## YOUR OBJECTIVE
For the listing below, output exactly the lines from the line with "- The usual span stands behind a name" up to and including the line with "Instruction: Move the", and no other lines.

Segment Open

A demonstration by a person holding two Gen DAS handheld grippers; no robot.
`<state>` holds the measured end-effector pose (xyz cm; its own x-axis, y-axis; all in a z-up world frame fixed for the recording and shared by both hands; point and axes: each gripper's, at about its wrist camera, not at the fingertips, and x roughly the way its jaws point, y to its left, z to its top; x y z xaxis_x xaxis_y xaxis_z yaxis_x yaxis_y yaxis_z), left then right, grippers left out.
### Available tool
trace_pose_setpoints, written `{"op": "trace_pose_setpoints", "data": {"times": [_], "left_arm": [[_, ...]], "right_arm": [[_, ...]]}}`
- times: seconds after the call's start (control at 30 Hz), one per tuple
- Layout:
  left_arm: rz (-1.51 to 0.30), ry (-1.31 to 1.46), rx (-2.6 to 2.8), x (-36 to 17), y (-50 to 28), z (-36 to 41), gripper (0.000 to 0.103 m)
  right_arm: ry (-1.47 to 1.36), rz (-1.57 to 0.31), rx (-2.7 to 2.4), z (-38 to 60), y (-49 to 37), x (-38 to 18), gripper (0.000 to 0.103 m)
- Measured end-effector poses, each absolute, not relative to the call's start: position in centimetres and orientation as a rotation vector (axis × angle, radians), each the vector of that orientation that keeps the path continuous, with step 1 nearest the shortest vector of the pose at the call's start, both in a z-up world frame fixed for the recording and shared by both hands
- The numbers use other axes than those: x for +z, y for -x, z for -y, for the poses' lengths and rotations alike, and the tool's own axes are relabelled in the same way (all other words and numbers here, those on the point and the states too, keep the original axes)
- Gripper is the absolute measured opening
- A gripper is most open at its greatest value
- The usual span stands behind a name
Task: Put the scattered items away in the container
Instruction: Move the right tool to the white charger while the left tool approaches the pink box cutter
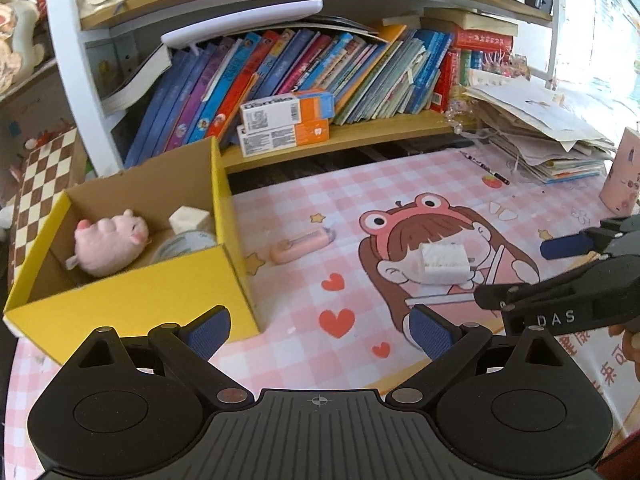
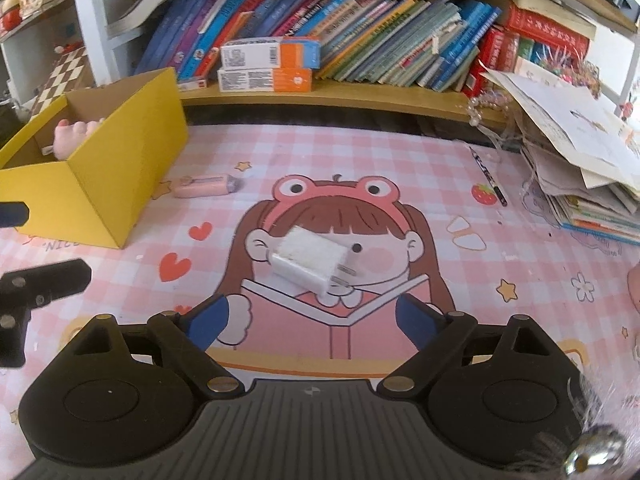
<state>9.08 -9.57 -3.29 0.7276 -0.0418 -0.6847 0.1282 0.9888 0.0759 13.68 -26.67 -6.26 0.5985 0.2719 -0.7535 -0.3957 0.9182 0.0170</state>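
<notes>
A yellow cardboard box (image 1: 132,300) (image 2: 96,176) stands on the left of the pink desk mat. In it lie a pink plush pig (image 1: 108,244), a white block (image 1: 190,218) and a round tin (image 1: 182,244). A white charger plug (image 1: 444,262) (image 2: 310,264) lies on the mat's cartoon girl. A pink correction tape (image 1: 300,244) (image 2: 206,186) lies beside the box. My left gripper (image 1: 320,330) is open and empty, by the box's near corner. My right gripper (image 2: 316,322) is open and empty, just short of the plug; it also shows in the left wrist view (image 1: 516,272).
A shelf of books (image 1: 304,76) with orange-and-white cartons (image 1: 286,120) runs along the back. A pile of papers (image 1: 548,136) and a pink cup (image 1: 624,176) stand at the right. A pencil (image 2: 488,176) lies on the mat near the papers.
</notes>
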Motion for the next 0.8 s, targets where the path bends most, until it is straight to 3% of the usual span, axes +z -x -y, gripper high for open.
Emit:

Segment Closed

## EXPECTED ANSWER
- The usual span stands behind a name
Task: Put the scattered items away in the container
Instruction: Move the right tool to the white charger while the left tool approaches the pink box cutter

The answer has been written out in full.